Cette revue systématique montre qu’il n’existe pas d’études spécifiquement conçues pour analyser les liens entre les caractéristiques maternelles et la concentration d’allergènes dans le lait. Elle encourage le développement de recherches solides et longitudinales, avec des dosages standardisés, une classification selon les caractéristiques maternelles (âge, IMC, tabagisme, parité) et un suivi des étapes de la lactation.


Cette revue met en évidence un aspect qui est rarement pris en compte dans la prévention des allergies alimentaires : la variabilité génétique de la mère.

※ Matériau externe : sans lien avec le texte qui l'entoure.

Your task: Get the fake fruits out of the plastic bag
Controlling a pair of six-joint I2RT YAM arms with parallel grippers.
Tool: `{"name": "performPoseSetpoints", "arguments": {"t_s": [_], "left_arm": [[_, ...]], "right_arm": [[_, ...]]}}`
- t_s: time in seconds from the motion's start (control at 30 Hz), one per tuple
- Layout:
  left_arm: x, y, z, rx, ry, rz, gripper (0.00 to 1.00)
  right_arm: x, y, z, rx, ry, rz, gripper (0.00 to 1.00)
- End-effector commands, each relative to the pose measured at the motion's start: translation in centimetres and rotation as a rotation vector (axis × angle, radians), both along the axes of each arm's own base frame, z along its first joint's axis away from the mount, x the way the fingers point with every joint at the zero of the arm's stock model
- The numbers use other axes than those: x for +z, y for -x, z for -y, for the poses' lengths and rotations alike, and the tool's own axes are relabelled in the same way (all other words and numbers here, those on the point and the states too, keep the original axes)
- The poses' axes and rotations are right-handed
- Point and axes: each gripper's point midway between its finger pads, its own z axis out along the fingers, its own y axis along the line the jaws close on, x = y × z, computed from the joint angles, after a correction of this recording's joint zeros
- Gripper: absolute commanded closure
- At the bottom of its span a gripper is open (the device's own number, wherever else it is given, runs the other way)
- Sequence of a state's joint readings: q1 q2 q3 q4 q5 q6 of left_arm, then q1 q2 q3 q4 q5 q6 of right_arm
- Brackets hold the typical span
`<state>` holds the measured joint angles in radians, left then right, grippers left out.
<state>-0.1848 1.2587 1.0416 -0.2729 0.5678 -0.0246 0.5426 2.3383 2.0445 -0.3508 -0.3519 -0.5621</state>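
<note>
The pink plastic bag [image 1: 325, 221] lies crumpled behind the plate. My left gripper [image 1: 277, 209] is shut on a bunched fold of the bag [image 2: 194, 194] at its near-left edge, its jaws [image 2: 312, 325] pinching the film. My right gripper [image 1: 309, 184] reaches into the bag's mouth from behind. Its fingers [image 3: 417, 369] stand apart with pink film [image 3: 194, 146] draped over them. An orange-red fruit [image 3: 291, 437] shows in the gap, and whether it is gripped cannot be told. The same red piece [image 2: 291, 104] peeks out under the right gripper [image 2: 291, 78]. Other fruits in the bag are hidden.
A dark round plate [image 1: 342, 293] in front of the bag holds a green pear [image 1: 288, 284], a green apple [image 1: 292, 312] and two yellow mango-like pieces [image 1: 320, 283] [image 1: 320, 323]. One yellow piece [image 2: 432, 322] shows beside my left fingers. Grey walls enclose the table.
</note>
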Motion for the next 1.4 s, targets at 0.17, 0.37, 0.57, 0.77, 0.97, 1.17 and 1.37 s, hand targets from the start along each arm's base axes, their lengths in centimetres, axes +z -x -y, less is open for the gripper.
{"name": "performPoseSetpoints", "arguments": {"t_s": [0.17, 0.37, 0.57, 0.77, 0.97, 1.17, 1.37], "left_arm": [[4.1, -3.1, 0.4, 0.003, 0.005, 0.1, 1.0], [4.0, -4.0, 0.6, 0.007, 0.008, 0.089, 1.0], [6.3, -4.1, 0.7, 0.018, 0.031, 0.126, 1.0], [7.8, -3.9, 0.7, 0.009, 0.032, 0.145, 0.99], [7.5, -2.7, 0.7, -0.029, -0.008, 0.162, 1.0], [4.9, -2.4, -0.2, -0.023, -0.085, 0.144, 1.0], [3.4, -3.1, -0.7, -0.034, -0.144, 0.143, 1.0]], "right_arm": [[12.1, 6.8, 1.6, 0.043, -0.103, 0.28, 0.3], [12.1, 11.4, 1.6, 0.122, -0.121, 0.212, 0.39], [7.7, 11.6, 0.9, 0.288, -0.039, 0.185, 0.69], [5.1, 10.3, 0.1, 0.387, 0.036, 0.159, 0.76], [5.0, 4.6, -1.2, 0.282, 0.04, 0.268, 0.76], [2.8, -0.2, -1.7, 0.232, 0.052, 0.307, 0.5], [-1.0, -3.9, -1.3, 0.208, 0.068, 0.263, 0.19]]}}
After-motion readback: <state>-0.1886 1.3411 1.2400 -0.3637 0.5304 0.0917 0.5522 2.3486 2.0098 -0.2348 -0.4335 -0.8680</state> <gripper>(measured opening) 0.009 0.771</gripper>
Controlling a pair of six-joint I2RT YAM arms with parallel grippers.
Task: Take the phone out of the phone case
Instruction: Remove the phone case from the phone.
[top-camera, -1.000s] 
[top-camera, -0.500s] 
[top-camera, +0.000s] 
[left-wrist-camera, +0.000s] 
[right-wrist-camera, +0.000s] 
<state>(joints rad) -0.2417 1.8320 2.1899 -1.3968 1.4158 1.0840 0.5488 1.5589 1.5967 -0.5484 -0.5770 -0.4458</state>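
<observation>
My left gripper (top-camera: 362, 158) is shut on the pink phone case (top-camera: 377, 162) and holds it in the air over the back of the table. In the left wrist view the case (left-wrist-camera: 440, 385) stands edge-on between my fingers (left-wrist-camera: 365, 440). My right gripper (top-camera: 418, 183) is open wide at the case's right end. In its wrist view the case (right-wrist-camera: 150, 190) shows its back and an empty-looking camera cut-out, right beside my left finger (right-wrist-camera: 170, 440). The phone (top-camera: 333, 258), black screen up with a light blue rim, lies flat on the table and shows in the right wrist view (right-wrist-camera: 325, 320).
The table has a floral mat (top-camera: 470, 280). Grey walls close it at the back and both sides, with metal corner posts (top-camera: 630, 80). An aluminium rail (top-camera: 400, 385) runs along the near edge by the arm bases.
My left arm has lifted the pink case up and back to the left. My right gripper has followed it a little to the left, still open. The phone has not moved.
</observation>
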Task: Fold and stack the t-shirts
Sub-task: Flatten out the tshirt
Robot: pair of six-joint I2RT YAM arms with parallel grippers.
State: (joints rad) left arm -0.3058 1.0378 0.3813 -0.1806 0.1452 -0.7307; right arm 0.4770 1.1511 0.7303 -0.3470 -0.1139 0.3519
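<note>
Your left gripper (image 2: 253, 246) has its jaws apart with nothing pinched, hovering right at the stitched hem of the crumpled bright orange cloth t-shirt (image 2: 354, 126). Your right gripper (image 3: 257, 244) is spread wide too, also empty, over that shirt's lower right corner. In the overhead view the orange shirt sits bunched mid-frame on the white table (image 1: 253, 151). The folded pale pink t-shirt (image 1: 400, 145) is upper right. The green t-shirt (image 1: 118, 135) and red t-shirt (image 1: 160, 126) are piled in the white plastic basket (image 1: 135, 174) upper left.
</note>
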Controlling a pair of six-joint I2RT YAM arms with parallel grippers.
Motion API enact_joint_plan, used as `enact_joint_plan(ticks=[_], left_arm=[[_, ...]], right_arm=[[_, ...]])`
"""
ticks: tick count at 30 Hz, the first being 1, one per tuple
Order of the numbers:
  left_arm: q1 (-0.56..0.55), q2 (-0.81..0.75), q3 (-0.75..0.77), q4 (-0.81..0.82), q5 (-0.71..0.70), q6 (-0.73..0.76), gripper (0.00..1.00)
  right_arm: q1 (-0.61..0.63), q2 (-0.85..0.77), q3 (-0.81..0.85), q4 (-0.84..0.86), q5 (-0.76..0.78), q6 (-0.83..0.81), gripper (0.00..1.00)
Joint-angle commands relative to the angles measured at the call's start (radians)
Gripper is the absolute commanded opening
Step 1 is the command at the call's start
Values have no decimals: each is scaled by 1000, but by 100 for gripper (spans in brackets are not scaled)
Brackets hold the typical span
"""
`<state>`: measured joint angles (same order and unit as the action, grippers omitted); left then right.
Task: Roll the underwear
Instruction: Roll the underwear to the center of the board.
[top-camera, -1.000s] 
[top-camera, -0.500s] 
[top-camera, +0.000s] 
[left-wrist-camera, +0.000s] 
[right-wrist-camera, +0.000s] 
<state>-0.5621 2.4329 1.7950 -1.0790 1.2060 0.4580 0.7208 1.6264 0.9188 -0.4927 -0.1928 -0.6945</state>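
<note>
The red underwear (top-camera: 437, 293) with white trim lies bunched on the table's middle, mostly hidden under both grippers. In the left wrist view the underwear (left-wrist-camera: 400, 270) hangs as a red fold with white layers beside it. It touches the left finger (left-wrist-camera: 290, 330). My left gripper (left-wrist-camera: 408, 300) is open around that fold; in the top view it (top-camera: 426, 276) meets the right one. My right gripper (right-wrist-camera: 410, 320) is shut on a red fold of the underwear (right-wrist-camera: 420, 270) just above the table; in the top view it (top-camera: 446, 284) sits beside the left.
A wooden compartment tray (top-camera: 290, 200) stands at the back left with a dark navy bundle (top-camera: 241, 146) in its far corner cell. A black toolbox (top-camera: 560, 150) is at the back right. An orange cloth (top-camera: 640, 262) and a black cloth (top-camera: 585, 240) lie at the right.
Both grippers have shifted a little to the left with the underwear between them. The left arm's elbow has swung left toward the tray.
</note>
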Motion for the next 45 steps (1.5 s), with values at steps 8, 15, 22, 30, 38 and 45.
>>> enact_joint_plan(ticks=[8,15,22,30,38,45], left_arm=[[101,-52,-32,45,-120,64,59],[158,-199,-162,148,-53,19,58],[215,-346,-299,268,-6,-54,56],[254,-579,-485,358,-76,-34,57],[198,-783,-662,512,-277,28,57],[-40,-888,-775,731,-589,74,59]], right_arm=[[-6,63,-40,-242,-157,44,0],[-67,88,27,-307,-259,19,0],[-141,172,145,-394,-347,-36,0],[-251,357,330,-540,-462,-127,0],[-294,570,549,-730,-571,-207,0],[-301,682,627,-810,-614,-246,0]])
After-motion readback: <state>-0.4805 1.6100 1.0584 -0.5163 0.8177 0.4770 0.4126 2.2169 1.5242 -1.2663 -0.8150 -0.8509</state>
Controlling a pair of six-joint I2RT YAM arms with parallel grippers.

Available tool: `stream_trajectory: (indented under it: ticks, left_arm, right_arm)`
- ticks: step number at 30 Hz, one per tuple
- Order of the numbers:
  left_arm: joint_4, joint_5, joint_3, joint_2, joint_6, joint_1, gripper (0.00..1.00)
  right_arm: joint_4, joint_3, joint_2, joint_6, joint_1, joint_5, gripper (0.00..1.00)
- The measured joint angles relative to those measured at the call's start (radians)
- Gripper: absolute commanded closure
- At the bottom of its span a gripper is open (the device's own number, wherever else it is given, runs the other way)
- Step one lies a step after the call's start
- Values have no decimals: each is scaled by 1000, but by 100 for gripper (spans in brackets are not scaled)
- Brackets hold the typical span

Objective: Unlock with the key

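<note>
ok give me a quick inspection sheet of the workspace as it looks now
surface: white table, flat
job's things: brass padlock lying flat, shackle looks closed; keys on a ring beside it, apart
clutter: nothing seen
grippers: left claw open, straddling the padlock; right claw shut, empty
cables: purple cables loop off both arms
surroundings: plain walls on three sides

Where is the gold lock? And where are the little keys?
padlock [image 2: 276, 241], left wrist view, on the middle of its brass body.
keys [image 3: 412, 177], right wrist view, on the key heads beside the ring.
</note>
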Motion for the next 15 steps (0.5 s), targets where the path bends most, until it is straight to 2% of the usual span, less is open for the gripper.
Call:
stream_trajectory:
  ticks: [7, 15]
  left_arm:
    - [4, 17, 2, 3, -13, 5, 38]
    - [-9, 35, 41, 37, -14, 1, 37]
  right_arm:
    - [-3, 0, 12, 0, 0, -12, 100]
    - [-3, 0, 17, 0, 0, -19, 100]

En allergologie pédiatrique, on insiste de plus en plus sur la prévention précoce, mais sans savoir comment le lait maternel affecte réellement l’exposition aux allergènes. L’idée de prescrire à la mère qui allaite une alimentation « tolérante » pourrait sembler intéressante, mais, faute d’une meilleure compréhension du mécanisme du transfert des protéines, cette approche s’avère peu fiable. Cette recherche jette les bases d’une médecine de précision périnatale, où un spécialiste en allergologie pourrait, à l’avenir, identifier une paire "mère-enfant" à risque et orienter la prévention dès l’allaitement. Encore faut-il mieux connaître la biologie du lait et ses caprices.